> **Required action**
What follows is a listing; restate every line of it word for word.

#####

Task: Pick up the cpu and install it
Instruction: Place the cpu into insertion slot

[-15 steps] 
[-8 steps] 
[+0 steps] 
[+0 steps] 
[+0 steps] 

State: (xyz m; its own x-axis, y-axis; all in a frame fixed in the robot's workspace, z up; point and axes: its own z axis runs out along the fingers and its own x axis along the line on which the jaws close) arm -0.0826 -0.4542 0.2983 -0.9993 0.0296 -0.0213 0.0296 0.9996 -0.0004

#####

> **Result of the exercise**
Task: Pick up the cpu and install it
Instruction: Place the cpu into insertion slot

[-15 steps] 
[-8 steps] 
[+0 steps] 
[+0 steps] 
[+0 steps] 

State: (xyz m; its own x-axis, y-axis; all in a frame fixed in the robot's workspace, z up; point and axes: its own z axis runs out along the fingers and its own x axis along the line on which the jaws close) arm -0.0826 -0.4542 0.2983 -0.9993 0.0296 -0.0213 0.0296 0.9996 -0.0004

The submitted response is complete.